▸ **PROBLEM DETAILS**
Go through the listing below from its first line and repeat each line exactly, ending at the line containing "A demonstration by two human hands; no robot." and including it.

▸ **PROVIDED DATA**
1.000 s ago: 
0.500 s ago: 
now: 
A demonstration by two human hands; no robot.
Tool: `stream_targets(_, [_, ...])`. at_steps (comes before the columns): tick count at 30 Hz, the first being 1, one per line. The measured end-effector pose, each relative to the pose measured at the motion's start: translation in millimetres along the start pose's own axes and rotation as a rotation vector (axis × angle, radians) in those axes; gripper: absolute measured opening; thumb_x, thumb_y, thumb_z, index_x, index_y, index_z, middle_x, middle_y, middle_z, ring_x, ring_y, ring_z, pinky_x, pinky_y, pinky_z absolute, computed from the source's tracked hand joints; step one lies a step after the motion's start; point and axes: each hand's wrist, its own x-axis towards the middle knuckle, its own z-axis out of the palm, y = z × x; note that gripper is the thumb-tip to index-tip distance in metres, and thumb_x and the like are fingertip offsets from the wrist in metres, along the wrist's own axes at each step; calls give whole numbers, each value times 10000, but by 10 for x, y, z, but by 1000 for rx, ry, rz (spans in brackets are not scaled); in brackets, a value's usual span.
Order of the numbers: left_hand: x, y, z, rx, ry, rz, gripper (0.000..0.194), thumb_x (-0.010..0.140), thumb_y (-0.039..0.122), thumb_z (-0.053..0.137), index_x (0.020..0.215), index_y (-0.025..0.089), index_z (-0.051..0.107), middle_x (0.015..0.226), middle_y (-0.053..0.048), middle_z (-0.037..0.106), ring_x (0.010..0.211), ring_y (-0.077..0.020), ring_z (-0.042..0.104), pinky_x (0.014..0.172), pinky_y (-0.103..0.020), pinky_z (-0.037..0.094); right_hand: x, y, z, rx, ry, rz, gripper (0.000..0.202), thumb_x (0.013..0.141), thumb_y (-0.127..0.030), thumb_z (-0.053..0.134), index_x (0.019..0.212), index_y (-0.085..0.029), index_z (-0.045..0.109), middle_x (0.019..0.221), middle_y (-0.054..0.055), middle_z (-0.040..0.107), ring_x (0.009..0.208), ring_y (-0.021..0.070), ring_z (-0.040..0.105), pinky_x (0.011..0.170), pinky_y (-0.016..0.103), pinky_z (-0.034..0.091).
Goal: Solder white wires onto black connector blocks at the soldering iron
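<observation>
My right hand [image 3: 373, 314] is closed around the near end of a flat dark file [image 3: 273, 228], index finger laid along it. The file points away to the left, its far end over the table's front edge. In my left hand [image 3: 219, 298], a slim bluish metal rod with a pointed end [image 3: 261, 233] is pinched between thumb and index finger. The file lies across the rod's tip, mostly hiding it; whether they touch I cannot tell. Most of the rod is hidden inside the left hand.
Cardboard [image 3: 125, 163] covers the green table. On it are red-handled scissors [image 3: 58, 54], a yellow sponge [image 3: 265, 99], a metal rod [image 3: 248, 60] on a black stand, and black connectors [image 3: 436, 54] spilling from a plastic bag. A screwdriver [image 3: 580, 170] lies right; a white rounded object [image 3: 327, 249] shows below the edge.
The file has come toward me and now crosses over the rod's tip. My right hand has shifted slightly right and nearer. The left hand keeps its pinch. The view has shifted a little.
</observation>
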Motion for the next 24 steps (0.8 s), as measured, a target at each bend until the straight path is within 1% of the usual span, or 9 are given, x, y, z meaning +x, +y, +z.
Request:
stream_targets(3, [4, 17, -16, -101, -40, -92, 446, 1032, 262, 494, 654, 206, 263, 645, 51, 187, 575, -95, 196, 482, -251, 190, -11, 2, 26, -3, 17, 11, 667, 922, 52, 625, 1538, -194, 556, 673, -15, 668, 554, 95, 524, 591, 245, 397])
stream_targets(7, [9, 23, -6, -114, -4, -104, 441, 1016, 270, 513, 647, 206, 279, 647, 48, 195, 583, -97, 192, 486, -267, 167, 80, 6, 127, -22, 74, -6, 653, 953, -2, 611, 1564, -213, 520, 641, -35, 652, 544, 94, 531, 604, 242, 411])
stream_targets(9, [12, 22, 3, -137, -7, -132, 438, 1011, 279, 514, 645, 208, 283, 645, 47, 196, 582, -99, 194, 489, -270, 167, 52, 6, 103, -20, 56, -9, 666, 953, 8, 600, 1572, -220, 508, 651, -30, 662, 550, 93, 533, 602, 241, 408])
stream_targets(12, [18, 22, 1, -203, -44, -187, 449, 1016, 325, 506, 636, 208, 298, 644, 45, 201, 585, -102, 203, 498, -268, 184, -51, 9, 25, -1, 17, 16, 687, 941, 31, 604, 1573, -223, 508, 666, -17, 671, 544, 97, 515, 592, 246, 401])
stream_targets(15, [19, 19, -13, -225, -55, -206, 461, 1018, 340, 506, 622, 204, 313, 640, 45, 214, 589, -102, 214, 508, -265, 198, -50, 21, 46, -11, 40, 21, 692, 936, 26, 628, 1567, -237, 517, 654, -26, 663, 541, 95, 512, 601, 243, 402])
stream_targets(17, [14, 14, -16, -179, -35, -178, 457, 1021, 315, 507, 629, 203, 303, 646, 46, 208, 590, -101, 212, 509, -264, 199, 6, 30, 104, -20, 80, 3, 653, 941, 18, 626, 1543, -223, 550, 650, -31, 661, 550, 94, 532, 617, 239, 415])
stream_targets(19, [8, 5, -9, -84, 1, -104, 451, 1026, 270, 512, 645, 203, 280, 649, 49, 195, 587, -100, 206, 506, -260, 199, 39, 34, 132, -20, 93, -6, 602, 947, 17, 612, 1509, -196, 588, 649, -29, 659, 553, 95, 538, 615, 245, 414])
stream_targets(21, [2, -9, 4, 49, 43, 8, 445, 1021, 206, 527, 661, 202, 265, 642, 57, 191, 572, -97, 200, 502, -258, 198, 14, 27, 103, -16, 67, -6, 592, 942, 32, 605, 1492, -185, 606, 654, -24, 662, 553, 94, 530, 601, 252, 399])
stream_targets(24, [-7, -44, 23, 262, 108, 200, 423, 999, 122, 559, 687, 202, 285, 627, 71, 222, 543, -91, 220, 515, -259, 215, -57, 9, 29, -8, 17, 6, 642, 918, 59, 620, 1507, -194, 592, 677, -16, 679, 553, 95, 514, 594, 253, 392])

▸ **WRITTEN RESPONSE**
1.000 s ago: 
0.500 s ago: 
now: 
A demonstration by two human hands; no robot.

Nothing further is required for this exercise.